Peristiwa berdarah tak berhenti sampai di situ. Belanda menunjuk sebuah tempat tinggal bagi etnis Tionghoa di seberang barat kali Citarum. Lokasi pemukiman ini berada pada jarak tembak meriam mereka. Pram juga mencatat, pada tahun 1764 di bawah Gubernur Jenderal van der Parra melarang etnis ini tinggal dan berdagang di daerah Periangan.

Pemerintah Hindia-Belanda waktu itu juga menjadikan orang-orang Tionghoa sebagai pachter candu, mengelola perjudian, dan pelacuran. Mereka juga dimanfaatkan oleh Sultan Jawa dan Pemerintah Hindia Belanda sebagai pemungut pajak. Hal ini menimbulkan ekses negatif berupa kebencian ke rakyat.

Akibatnya, saat terjadi Perang Jawa, warga Tionghoa kembali menjadi korban. Pada 23 September 1825, Raden Ayu Yudakusuma, putri Sultan Hamengkubuwono I, menyerbu dan membantai warga Tionghoa yang bermukim di Ngawi, Jawa Timur. Benny G Setiono, dalam bukunya Tionghoa dalam Pusaran Politik menyebut pembantaian di Ngawi bukanlah satu-satunya.

“Di seluruh Jawa Tengah dan di sepanjang Bengawan Solo, pembantaian terhadap warga Tionghoa terjadi berulang kali,” tulis Benny.

Memisahkan pribumi dengan warga Tionghoa jadi agenda politik kolonial. Belanda takut terjadi persatuan dan solidaritas antar kedua etnis itu. Pada 1835, Belanda menjalankan wijkenstelsel di mana warga Tionghoa dikumpulkan di suatu tempat atau ghetto-ghetto.

“Jelasnya politik kependudukan ini merupakan usaha untuk memecah-belah dan membeda-bedakan, terutama sekali karena pada waktu itu Indonesia belum lagi mengenal nasionalisme,” jelas Pram (1998:133).

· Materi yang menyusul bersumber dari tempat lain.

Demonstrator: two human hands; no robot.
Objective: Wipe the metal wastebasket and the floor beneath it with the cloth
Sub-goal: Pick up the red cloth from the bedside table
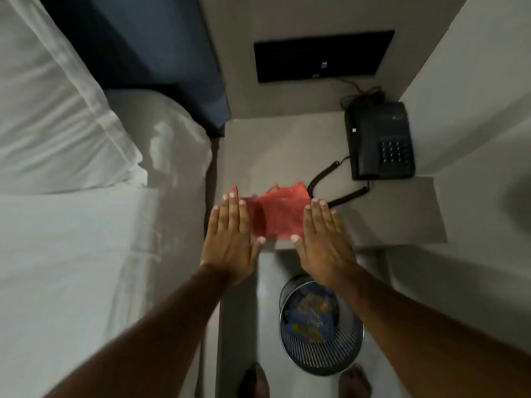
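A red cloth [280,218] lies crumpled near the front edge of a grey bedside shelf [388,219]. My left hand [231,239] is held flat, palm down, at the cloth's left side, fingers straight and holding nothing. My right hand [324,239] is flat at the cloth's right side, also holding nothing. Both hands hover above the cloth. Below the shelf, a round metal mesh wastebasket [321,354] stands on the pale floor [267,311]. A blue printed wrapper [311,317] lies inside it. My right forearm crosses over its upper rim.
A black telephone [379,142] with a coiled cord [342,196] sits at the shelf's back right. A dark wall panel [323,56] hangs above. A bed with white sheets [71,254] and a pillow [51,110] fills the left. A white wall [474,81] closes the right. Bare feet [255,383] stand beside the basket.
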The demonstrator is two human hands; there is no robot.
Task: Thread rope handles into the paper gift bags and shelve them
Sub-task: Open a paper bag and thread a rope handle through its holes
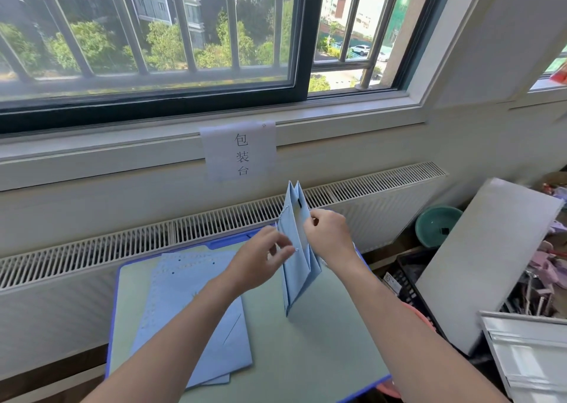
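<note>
A light blue paper gift bag (299,276) stands upright and folded flat on the green table top (322,350), its top edge toward the window. My left hand (260,260) pinches the bag's left side near the top, where a thin twisted rope (283,215) runs along the edge. My right hand (329,233) pinches the bag's right panel just below a dark rope tip (299,203) at a hole. A stack of flat blue bags (190,310) lies on the table to the left.
The table has a blue rim (112,319) and stands against a white radiator (122,243) under a window. A paper sign (241,152) hangs on the sill. To the right are a white board (487,264), a teal bowl (437,224), a black crate (405,283) and clutter.
</note>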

Politik pecah belah semakin kentara saat pemerintah kolonial Hindia Belanda memberlakukan Undang-Undang Agraria pada tahun 1870. Melalui UU Agraria itu pula, ada pemisahan dari segi pekerjaan. Warga Tionghoa tidak diperkenankan menjadi petani, sedangkan warga pribumi jadi korban kerja paksa. Pendek kata, sentimen rasial telah dibangun sejak era kolonial.

Sekat pemisah antara pribumi dan warga Tionghoa terus menjulang dengan diberlakukannya politik kependudukan oleh kolonial.  Warga Tionghoa merasa selalu dalam ancaman dari luar ghettonya. Sebuah situasi yang sengaja diciptakan kolonial.

Pembatasan terhadap warga Tionghoa dilonggarkan antara tahun 1904-1911. Tapi dampaknya masih terus terasa, ibarat api dalam sekam yang bisa tiap saat membara. Kongres Sarekat Dagang Islam (SDI) pada tahun 1906 menyepakati peralihan nama organisasi menjadi Sarekat Islam (SI). Organisasi ini kemudian resmi berbadan hukum pada 1912.

Saat itu sudah tersedia basis untuk boikot terhadap para pedagang Tionghoa. Menolak dominasi ekonomi warga Tionghoa dengan situasi yang sebelumnya sudah dibentuk sedemikian rupa lewat politik kependudukan Belanda. Kekerasan terhadap warga Tionghoa pun segera menjalar di seluruh Jawa Tengah (Castles 1967:63).